Monday, February 12, 2018

Swimming it All Away


Four o’clock in the morning is a dismal hour for parents of swimmers.

There is the chore of waking yourself, extracting the child from their bed, driving them to the pool in the dark and then trying to balance whether to fall back to sleep in the car or power through. What is harder is sleeping through your alarm, waking at 6:30 am in a panic, only to realize that the child now sets her own alarm, feeds herself and drives alone to the pool.

The question is no longer who, but what drives her?  There is no swim scholarship at the other end of the pool.  No fame, no riches.

None of that matters to her, just the satisfaction of how she feels getting out of the water after a practice or at the end of a race.  

As she wrote in one of her college essays:  “My team has become my family, the pool has become my second home, and the scent of the chlorine has become my new perfume.”

The pool is not always warm and welcoming, but in a world where there is so much communication, so many signals, so much vying for our kids’ attention, so much to do, she finds comfort under water.  

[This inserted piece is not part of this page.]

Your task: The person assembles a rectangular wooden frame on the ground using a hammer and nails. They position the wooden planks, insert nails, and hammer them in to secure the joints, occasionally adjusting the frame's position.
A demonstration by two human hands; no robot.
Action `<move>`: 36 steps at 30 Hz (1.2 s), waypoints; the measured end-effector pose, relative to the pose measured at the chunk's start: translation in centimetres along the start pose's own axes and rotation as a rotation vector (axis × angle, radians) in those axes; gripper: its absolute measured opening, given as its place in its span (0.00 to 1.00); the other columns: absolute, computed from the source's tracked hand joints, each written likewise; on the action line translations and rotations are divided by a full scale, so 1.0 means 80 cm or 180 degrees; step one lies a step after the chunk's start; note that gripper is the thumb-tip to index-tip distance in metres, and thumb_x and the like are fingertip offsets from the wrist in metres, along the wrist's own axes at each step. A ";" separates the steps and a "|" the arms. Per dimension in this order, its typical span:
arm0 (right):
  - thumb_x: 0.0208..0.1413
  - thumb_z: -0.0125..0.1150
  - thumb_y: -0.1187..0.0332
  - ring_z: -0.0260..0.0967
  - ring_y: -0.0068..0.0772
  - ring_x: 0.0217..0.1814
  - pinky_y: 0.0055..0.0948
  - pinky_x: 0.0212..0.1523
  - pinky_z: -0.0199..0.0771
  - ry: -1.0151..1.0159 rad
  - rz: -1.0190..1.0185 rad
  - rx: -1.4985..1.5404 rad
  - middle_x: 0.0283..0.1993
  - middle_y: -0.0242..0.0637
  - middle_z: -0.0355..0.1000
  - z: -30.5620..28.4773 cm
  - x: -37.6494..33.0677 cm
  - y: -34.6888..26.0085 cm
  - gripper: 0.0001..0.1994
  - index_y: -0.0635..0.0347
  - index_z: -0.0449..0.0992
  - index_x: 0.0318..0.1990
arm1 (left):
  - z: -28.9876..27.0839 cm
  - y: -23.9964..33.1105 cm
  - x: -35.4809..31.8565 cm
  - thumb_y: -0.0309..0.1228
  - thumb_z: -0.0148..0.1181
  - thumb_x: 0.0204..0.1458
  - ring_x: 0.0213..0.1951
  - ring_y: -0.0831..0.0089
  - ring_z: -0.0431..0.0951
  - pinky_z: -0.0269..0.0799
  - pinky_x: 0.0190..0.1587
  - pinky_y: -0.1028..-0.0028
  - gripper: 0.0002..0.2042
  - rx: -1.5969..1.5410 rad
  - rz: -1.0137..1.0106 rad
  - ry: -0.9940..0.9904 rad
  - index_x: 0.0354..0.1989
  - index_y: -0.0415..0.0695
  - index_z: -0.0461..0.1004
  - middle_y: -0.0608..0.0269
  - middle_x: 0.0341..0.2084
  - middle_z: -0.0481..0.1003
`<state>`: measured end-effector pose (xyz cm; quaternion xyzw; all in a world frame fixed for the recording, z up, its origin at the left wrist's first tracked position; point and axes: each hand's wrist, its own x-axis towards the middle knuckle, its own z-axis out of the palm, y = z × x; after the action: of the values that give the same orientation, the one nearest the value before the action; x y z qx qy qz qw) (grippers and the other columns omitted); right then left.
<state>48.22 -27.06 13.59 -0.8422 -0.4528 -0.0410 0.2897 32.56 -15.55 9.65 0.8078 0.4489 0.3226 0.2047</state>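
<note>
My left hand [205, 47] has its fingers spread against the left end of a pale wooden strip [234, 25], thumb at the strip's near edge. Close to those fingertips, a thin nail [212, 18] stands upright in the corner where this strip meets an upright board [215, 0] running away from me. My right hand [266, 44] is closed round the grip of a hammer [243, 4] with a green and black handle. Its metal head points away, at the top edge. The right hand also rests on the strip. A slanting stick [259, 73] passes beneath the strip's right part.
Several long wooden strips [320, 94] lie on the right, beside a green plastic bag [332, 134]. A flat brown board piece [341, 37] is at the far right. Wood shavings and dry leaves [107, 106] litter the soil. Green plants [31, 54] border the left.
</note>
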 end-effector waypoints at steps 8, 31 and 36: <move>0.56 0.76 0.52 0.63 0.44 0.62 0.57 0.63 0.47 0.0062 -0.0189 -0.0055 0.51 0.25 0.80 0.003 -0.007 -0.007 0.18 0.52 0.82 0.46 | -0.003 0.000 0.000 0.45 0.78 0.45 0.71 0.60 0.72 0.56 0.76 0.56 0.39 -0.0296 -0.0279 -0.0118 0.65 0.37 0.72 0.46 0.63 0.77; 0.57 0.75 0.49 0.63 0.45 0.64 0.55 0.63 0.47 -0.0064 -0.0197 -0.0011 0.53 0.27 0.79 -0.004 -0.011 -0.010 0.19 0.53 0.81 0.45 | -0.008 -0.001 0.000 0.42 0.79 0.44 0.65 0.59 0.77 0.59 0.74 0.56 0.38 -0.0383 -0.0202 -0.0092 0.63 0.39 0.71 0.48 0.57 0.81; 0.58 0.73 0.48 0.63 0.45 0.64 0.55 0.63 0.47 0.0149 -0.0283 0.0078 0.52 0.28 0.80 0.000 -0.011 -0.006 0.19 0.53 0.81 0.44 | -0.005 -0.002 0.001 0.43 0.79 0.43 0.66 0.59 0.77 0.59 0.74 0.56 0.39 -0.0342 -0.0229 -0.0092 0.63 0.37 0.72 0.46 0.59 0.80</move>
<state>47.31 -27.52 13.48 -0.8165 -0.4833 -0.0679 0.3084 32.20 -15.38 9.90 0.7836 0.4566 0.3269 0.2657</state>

For two hours a day she has no cell phone to grab, no Snapchat streaks to contend with, no videos to like or pictures to share.  No one is calling for her attention except the water, the wall and her now-quiet mind.

There is something about the simplicity of it all that draws her in.  The rules are black and white, like the lines at the bottom of the pool.  There is a start and a stop, a beginning and an end, complete clarity, even under the murky water.

But the times improved and with it the awards and the confidence and it became a part of her.  She was a lot of things, but she was a swimmer first.  Years of leaving parties early on Saturday nights so she could get up early for Sunday practice, coming late and leaving early to endless family vacations, impossibly early mornings all conspired to form the core of who she is.

This is not a story that ends poorly with heartache or injury.  It ends the way high school ends with a final meet, improvements that come in tenths of seconds, tears for what's over, and wonder about what's next.









  

1 comment:

  1. Elegant and poignant as always Rob. And soon you'll have that puzzled look of an empty nester.